FABIOLA enables Constraint Optimisation Problems (COPs) in large datasets by using Big Data techonologies in a user-friendly way. It enables to (1) create COP models; (2) integrate different data sources; (3) map dataset attributes to COP-model variables; (4) solve the COPs in a distributed way, and (5) perform advanced queries on the results.
The FABIOLA Big Data layer is based on Apache Spark. The most recent version relies on the COP solver choco-solver. The user interface is composed of a REST API implemented in NodeJS, and a front-end based on AngularJS.
The architecture fullfils the principles of low coupling and high cohesion. The communication among the different modules which compose this architecture is performed through REST APIs. In this way, all components are highly independent, and modifying or scaling any of them causes a low impact on the others.

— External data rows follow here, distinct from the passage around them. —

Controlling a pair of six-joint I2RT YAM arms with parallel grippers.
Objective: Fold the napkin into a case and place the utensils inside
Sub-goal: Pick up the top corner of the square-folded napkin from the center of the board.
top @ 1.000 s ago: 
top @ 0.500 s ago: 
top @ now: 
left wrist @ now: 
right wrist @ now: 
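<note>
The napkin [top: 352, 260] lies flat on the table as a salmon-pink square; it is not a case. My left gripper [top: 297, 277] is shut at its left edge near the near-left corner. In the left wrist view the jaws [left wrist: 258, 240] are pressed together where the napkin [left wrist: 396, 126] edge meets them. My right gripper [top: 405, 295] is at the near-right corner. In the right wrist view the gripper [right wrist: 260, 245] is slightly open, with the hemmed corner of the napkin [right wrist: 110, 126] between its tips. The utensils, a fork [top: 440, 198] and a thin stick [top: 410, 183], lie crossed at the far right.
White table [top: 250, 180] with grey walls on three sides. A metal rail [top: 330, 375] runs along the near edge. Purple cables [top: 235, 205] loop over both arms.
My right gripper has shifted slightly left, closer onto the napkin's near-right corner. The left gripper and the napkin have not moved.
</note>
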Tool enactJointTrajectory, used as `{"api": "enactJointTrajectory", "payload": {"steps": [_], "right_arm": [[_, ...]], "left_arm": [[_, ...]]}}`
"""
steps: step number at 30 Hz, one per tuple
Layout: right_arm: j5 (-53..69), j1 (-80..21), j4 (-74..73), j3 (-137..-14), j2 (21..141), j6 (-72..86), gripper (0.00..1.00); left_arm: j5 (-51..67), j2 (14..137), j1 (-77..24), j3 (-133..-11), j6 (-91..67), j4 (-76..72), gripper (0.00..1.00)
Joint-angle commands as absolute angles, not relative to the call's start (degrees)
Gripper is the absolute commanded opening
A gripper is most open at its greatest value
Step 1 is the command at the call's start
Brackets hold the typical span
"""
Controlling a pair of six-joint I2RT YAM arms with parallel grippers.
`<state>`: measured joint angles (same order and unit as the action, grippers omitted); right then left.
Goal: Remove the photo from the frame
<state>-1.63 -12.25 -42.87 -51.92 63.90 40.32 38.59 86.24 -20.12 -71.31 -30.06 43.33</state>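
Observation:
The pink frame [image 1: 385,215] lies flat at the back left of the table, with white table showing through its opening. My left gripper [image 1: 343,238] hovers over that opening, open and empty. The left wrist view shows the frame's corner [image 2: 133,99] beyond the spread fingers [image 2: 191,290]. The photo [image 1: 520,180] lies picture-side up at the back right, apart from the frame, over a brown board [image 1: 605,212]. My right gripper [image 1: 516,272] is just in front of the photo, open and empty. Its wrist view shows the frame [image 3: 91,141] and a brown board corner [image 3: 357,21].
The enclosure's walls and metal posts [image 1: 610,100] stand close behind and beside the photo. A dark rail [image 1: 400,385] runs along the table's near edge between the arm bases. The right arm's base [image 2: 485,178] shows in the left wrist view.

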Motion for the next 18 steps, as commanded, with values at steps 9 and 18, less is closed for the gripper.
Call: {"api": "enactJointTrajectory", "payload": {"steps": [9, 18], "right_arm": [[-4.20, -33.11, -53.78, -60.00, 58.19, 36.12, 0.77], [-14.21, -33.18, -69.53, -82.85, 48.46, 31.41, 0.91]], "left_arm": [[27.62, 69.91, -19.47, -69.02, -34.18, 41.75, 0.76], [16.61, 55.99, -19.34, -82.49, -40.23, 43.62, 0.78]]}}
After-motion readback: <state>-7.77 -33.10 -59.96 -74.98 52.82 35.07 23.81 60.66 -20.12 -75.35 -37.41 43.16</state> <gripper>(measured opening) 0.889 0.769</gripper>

The deployment of the Big Data layer is performed in a DC/OS cluster. It provides a highly elastic environment, since extending or reducing the amount of availables nodes is a very easy and transparent process. On the other hand, the backend and backend were deployed with Docker images.
A quick tour
Next, a quick tour on the features of this tool is presented.
Creating COP Models
The proposal was tested in an industrial scenario. Several Spanish electricity companies wanted to get the optimal power which each of their customers might contract in order to minimise their consumption. Our study  demonstrated that distributed COPs dastrically improved the global execution time. Including more worker nodes might improve the performance.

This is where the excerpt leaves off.